Work item>
Could you filter the listing for lines with the word "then" and return them?

Exercise material>
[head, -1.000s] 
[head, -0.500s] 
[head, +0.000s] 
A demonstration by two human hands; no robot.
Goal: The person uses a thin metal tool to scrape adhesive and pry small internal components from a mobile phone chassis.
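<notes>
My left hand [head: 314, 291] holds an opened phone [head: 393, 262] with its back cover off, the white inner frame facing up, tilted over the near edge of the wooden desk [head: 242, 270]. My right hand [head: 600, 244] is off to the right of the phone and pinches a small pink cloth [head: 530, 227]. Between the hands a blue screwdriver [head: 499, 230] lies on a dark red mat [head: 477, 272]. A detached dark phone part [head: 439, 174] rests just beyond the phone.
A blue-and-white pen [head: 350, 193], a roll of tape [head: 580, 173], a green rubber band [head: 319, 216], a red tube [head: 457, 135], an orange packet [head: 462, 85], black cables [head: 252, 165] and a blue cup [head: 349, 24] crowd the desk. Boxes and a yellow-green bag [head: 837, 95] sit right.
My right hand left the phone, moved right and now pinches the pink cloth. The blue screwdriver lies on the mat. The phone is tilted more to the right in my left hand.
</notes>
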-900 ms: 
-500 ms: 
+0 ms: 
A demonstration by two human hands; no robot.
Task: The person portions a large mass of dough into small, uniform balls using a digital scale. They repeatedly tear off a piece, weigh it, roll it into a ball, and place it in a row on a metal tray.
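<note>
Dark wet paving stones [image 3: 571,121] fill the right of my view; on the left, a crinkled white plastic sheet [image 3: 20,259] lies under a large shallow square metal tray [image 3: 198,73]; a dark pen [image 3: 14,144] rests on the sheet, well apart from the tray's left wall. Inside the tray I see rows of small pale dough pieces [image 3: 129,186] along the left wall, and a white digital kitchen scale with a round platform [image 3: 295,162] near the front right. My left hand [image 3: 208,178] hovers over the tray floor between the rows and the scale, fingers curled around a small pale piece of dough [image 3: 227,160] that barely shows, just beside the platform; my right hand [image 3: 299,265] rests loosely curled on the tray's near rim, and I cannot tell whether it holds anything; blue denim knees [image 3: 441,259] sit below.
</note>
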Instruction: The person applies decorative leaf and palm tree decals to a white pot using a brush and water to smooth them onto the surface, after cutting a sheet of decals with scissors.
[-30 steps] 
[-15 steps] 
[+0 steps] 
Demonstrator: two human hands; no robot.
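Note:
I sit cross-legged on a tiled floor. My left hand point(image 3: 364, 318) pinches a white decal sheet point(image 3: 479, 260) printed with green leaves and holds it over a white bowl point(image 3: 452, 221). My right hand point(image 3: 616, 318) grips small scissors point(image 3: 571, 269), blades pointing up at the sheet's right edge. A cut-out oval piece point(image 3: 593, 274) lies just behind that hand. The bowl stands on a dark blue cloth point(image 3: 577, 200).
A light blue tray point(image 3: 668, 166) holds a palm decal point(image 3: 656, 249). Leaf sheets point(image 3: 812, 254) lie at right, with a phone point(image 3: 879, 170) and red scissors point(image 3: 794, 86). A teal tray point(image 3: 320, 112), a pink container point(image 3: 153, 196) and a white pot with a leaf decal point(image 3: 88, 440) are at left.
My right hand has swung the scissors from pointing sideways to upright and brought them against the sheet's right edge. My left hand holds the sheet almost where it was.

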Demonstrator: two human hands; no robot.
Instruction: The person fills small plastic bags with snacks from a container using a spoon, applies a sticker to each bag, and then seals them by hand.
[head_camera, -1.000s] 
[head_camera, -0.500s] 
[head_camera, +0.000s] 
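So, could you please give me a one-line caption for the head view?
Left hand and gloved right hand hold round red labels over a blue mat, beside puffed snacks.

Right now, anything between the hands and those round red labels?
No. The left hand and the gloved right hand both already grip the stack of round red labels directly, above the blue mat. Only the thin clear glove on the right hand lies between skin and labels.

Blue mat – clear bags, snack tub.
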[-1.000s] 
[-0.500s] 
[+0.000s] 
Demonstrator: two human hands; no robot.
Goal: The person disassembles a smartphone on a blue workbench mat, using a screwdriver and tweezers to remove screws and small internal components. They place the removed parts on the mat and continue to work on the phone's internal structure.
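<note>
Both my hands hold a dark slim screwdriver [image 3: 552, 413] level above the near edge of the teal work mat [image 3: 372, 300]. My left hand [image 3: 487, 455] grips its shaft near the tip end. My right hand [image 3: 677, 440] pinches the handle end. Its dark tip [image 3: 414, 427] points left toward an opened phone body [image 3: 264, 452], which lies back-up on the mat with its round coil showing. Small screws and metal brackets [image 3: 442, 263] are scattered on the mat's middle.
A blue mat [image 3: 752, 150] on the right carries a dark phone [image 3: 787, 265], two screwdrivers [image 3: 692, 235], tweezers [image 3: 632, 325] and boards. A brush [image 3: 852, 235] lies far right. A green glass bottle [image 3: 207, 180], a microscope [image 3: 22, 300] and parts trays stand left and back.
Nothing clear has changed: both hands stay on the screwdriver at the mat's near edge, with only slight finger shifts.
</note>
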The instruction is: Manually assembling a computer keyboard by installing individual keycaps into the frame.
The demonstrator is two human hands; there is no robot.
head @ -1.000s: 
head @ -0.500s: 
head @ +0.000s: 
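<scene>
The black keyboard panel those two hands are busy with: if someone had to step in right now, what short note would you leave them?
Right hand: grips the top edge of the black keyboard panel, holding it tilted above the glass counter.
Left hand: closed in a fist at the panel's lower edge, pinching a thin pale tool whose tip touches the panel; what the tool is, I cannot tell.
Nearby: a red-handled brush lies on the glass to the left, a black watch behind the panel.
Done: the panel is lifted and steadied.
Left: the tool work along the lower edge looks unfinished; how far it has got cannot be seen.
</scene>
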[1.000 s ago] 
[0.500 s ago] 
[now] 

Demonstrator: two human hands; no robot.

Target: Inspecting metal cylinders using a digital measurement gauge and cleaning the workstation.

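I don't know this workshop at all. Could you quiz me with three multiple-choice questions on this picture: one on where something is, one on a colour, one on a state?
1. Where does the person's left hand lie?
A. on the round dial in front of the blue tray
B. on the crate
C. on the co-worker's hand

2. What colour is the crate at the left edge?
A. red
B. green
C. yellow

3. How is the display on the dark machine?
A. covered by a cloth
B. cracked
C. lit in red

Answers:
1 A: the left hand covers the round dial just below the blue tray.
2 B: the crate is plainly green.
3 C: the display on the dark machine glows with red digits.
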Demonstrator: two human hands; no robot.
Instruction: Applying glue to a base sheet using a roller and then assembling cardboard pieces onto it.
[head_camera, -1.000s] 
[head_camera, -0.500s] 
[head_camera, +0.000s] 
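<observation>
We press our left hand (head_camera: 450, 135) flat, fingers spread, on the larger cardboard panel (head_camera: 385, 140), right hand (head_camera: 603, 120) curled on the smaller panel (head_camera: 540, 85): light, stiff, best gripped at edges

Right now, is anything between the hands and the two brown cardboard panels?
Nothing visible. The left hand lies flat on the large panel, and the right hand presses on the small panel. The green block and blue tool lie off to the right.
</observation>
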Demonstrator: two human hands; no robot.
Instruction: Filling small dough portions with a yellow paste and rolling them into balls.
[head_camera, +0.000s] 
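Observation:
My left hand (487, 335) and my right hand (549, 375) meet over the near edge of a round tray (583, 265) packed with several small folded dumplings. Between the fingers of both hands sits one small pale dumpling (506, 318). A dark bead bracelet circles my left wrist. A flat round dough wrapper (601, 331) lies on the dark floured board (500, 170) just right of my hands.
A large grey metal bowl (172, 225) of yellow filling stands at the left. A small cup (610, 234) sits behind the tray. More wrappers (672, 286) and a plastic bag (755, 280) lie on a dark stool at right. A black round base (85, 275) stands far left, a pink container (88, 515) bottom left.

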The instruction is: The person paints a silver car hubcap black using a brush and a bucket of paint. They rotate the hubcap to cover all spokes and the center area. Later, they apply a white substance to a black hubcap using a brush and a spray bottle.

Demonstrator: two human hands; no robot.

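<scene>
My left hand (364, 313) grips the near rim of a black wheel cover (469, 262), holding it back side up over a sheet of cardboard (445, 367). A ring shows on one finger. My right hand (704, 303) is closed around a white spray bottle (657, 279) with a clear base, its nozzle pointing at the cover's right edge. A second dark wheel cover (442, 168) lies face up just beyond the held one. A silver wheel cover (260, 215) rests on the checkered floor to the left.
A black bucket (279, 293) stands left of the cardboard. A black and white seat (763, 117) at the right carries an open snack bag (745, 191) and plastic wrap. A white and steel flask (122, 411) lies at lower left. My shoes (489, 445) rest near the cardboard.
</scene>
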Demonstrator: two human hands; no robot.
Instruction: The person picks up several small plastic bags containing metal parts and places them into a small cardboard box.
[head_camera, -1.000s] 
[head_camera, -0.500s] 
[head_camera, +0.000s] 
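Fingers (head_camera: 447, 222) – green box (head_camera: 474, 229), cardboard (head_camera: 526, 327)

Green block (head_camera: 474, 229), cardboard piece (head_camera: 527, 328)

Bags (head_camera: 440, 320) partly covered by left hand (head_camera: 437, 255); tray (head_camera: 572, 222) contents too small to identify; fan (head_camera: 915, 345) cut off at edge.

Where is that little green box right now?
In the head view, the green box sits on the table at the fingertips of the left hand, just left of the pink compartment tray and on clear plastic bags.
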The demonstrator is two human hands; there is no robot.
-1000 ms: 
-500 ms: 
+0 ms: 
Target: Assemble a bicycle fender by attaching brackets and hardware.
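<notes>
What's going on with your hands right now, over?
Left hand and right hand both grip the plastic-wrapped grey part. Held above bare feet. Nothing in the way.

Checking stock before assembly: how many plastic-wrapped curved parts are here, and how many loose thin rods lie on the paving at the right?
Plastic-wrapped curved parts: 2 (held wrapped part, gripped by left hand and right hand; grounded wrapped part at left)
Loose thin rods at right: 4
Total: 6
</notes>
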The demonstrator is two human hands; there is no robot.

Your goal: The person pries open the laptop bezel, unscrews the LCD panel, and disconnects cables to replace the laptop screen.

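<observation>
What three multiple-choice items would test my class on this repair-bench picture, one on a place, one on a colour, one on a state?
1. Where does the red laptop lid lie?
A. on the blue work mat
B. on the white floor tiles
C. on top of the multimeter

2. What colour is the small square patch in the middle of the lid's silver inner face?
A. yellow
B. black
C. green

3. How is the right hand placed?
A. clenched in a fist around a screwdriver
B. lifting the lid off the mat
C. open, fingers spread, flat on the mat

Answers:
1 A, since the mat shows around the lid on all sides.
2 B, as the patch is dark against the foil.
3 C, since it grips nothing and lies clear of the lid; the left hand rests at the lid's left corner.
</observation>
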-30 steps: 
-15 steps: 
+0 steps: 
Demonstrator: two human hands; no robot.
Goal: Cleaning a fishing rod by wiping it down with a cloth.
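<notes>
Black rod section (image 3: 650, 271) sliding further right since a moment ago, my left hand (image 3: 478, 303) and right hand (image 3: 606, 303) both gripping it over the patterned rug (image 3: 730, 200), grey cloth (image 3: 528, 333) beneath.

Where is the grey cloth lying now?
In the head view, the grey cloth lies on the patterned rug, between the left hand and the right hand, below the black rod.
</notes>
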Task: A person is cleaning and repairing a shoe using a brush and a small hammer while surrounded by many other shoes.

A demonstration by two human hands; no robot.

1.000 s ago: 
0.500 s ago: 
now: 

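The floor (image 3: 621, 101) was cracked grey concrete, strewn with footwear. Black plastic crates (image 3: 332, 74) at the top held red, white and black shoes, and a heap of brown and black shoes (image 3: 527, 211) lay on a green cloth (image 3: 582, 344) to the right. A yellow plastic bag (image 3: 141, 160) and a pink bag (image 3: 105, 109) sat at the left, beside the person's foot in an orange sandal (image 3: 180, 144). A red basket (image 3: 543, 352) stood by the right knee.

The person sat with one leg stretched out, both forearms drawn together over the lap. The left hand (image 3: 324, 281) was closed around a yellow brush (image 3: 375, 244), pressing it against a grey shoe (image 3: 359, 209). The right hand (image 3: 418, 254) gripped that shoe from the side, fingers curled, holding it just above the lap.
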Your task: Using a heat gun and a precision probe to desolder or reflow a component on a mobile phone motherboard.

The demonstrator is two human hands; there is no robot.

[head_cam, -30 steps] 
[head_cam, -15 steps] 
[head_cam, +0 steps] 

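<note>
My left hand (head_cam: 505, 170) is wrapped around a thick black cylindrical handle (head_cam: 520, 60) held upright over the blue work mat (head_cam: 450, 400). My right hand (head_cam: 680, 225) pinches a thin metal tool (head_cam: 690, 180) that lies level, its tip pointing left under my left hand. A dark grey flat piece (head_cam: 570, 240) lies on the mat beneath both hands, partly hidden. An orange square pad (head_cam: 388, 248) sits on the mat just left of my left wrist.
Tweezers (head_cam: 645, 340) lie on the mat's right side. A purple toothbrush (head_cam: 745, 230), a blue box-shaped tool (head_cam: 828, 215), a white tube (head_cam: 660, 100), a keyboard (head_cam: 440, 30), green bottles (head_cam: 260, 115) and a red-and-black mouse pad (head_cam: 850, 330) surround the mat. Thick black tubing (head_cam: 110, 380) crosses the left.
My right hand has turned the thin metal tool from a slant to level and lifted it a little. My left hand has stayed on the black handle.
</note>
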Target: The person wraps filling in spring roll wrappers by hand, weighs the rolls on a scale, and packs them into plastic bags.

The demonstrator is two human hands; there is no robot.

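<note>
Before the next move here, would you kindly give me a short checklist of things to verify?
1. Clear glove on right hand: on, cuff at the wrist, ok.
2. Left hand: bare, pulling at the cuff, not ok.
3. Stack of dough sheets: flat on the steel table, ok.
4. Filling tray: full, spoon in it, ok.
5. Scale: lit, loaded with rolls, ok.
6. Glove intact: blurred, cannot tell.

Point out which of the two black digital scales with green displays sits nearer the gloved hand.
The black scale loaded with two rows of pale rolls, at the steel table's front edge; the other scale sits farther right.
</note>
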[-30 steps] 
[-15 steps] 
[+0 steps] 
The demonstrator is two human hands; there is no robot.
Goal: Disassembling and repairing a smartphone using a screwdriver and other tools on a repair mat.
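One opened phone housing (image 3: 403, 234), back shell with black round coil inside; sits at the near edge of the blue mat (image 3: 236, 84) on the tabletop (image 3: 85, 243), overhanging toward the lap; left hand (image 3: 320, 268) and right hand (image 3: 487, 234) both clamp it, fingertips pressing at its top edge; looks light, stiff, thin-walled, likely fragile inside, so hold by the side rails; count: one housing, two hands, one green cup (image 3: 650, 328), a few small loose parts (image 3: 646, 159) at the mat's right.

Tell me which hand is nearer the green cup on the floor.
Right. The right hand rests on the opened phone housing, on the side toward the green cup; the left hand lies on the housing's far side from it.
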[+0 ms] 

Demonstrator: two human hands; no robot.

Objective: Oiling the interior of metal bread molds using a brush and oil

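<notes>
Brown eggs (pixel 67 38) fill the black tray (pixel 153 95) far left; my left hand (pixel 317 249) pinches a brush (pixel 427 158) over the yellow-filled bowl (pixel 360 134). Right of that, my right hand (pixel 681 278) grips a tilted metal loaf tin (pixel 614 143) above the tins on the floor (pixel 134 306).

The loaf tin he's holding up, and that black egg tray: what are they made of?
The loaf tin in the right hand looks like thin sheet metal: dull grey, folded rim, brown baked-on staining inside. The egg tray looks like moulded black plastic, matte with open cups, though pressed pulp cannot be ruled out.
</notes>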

Exercise response>
Instruction: The person fills small plastic bags with snacks from a container using a spoon, applies a sticker to each bag, and then seals them by hand.
Instruction: Applying glue to a base sheet using a roller and then assembling cardboard pieces onto it.

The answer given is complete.